JOMO encourages the pleasure in keeping something back for oneself from being online. It’s about understanding that in any exciting city many things are going on all of the time and that if you’re not at any of them tonight, that is fine. It’s completely OK that you are at this very
second not doing something that is instagrammable, twitter-ready or Facebook worthy. With all the media we consume it’s no wonder we can develop infomania.
As my main writing focus now is screenwriting, Facebook groups are invaluable for picking up jobs and knowing my industry. I like meeting new people and coming up with new ideas, joining new projects and attending networking events.
And social media are useful tools to discover what’s going on in the arts world. With friends and contacts abroad these tools are important for people to know others’ lives in some, if somewhat filtered, detail. As an artist you need to curate your ‘brand’ whether you like it or not. It is your responsibility to maintain an interesting profile so that when you apply for something your profile shows you’re passionate about craft as well as random cat videos. But all of this takes time out of your schedule. And crucially the time factor – the secret ingredient needed to bring most ideas to fruition is in short supply.

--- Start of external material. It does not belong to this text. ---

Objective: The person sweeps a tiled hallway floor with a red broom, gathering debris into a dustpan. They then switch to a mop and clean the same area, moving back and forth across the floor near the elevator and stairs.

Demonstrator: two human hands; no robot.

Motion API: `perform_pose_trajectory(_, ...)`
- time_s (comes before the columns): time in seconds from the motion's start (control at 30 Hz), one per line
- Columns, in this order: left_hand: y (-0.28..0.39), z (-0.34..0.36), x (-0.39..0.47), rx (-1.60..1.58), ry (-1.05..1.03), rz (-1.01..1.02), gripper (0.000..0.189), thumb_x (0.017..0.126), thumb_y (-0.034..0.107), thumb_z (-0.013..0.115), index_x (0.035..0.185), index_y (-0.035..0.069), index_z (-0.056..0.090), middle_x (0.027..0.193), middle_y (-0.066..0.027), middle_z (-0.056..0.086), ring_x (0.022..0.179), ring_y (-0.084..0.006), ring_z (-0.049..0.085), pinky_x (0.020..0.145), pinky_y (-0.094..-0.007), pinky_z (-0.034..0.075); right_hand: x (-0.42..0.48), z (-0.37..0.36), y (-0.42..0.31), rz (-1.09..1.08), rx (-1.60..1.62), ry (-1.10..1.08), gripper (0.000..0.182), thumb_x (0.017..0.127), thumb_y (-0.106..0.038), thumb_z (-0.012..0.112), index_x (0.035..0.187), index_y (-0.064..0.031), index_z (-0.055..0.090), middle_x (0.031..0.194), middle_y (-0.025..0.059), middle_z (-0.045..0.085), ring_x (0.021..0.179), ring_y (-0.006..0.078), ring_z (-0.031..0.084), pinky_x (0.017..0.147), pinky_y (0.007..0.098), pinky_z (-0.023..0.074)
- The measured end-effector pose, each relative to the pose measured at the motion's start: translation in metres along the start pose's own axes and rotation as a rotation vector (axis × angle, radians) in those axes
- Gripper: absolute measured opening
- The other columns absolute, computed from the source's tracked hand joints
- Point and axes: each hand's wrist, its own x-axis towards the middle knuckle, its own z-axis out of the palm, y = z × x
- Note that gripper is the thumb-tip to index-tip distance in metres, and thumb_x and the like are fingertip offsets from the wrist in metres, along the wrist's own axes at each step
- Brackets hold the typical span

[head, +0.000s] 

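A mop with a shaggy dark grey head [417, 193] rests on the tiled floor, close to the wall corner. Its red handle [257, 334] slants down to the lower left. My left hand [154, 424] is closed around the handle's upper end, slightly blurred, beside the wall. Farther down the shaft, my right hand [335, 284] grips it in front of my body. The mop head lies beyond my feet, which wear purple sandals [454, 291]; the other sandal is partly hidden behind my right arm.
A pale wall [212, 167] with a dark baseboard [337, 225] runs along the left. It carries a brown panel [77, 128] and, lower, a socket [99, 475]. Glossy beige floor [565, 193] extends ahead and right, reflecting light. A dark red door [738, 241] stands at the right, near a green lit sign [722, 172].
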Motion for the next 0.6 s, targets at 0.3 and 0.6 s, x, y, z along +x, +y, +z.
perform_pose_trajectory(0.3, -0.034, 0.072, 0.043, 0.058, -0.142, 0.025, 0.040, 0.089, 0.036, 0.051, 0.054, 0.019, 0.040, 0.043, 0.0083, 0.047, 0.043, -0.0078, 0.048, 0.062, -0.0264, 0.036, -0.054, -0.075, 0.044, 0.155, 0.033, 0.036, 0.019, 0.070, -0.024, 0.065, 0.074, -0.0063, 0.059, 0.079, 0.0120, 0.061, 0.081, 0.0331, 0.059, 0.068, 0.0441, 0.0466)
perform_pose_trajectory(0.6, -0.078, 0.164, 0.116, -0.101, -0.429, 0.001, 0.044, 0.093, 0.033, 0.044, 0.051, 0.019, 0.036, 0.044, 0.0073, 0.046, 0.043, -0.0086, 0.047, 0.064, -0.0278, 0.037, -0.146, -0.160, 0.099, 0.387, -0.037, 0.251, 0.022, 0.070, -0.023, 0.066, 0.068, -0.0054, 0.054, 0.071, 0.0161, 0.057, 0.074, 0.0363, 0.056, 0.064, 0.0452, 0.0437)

It was 2015 and I wanted to pursue some key projects. It was time to refine.
What if I took a step back?
I narrowed my own creative focus and what projects I really wanted ‘done’ by the end of a twelve month period. It helped that I could set deadlines, weekly writing targets and keep a writing diary. I found a project partner who was actively pursuing what I was – a completed feature film script in five and half months. I parked other projects that just weren’t ready yet and kept focussed on core work. I applied JOMO to the mentality of jumping at every arts bursary, or networking event and re-channelled that energy to propel my artistic practice forward.
This screenplay has since been set for a table read this summer. Using JOMO to redefine your artistic process effectively can do exactly what it suggests – free you up to experience joy of discovering what is most meaningful – and empowering the choices you have made when you have set aside specific time to pursue ideas. Fast forward twelve months the writing muscles are pumped and the hours are documented as time well spent.
As an emerging screenwriter my work is now in a position to pitch or collaborate – rather than still in the redraft stages that drag on and on. Using JOMO to help picks recreational activities is also a good idea. It’s not just for my career.
What would I rather be doing today? The answer mostly is my projects, I have only got two on at the moment, no three, I promise just three, for now anyway.
Have you redefined how you approach your creativity? What challenges do you face in kick-starting which direction to take and manage the choices along the way?